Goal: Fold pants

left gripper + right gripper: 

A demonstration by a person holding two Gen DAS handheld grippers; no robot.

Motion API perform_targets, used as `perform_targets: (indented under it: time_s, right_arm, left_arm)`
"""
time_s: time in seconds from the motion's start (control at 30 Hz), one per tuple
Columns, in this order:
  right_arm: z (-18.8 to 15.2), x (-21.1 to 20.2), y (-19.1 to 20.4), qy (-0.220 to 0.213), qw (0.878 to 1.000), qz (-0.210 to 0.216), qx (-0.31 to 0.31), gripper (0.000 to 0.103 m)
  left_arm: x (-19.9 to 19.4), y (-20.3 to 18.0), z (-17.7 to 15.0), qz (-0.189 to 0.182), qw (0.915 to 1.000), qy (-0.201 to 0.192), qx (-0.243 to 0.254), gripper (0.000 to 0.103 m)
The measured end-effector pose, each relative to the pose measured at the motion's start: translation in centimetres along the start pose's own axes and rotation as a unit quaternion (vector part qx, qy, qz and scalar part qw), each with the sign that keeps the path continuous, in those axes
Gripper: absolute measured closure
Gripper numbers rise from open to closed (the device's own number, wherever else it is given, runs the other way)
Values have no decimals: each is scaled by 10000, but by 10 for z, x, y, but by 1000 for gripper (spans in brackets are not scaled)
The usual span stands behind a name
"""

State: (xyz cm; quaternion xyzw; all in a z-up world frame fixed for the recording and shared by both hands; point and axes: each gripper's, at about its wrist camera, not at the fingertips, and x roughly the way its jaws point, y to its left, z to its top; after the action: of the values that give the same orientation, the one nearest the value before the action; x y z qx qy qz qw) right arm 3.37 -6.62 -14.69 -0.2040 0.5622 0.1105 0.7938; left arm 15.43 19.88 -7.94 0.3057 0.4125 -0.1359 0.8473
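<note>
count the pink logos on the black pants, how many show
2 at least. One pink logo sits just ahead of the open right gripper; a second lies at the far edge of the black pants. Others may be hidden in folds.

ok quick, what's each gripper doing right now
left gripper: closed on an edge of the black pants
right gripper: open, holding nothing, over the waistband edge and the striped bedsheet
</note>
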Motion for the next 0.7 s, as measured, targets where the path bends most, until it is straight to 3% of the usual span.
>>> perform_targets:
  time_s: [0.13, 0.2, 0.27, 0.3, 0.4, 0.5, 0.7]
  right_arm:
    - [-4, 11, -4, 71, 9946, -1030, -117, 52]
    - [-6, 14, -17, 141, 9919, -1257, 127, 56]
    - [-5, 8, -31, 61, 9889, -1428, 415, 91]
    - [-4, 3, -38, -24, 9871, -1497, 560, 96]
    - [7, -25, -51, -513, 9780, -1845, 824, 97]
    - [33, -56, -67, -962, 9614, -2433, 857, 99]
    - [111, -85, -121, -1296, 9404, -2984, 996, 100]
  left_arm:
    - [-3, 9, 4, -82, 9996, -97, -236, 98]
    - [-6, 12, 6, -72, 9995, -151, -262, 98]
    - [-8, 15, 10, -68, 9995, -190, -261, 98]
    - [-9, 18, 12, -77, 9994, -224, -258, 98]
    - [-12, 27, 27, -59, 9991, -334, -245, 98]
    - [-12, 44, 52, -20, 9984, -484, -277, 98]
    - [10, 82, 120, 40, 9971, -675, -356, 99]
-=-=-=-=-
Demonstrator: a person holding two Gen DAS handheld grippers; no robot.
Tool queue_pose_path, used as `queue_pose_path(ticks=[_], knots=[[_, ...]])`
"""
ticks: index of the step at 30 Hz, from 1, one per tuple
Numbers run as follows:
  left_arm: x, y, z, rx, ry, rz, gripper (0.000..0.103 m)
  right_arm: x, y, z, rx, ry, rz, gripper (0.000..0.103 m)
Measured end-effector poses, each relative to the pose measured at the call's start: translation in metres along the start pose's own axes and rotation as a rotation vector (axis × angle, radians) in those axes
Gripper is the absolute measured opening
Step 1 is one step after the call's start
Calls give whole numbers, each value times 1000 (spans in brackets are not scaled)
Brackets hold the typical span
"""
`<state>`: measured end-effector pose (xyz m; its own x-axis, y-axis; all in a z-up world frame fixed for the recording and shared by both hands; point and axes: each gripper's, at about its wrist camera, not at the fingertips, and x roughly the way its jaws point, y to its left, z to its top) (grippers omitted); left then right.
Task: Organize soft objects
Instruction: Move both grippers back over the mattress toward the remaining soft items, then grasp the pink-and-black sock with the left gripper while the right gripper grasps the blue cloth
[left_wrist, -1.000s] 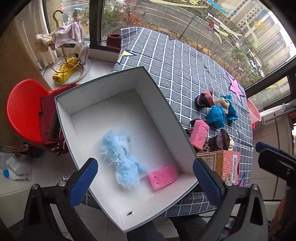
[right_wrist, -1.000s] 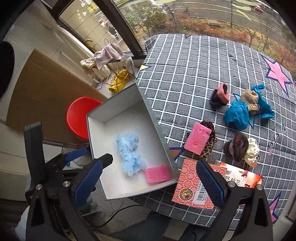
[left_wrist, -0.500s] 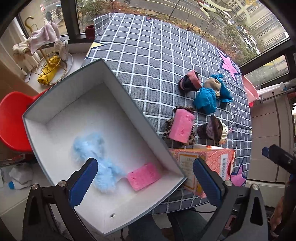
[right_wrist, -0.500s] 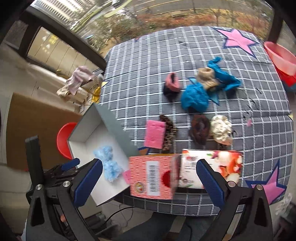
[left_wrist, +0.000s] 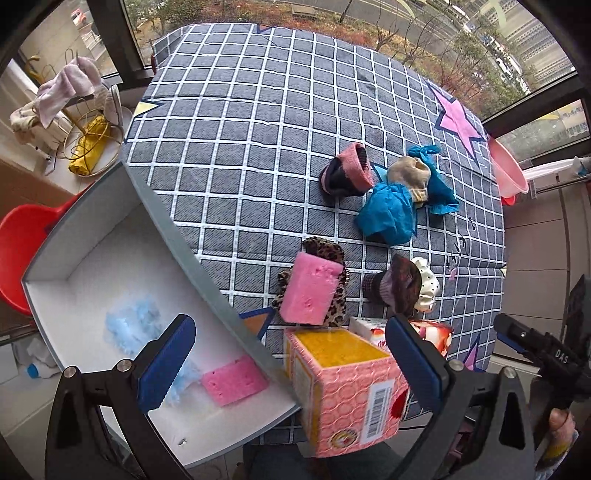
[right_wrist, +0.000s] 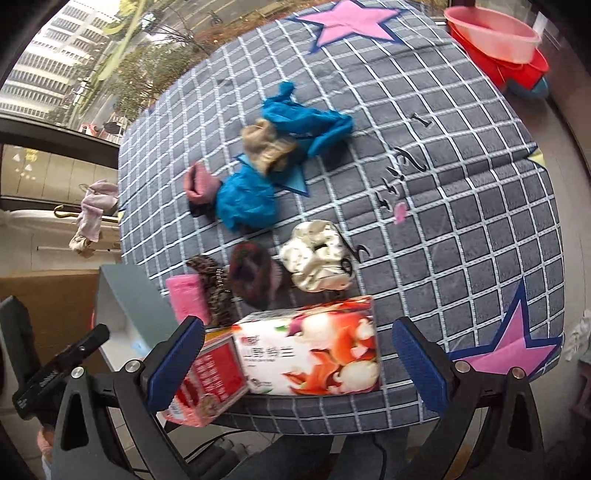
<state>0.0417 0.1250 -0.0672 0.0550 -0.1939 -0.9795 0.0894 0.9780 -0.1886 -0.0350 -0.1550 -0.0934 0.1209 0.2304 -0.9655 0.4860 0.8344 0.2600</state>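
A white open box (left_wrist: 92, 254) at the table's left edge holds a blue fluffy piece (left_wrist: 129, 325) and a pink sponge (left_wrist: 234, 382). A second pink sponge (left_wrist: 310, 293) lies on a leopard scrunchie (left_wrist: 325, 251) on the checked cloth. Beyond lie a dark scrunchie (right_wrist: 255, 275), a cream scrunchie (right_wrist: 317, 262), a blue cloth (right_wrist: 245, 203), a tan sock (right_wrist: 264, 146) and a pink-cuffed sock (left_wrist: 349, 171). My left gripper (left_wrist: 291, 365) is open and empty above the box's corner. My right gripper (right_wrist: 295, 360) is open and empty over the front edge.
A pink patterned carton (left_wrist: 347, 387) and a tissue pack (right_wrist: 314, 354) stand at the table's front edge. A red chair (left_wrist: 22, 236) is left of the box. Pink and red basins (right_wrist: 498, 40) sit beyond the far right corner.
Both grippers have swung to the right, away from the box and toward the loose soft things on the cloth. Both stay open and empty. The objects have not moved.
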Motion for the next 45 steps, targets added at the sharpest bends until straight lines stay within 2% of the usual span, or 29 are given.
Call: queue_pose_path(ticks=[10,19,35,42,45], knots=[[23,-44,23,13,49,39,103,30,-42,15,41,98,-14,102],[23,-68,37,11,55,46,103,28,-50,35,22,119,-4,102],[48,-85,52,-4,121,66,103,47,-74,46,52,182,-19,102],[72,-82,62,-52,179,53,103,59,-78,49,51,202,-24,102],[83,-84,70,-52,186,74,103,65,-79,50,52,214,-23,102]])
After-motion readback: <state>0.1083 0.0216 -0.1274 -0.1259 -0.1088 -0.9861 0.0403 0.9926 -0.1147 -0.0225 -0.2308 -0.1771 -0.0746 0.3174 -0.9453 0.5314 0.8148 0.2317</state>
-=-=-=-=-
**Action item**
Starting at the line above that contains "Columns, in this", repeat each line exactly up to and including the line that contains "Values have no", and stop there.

**Response to this task**
Columns, in this order:
  right_arm: z (-18.8 to 15.2), x (-21.1 to 20.2), y (-19.1 to 20.4), qy (-0.220 to 0.213), qw (0.878 to 1.000), qz (-0.210 to 0.216), qx (-0.31 to 0.31), gripper (0.000 to 0.103 m)
  left_arm: x (-19.9 to 19.4), y (-20.3 to 18.0), z (-17.7 to 15.0), qz (-0.189 to 0.182), qw (0.915 to 1.000), qy (-0.201 to 0.192), qx (-0.243 to 0.254), gripper (0.000 to 0.103 m)
The measured end-effector pose, each relative to the pose measured at the motion's start: translation in centimetres along the start pose's own axes and rotation as a unit quaternion (vector part qx, qy, qz and scalar part qw), each with the sign that keeps the path continuous, in those axes
Gripper: absolute measured closure
Gripper numbers rise from open to closed (the device's own number, wherever else it is given, runs the other way)
Values have no decimals: each is scaled by 10000, but by 10 for z, x, y, but by 1000 for gripper (spans in brackets are not scaled)

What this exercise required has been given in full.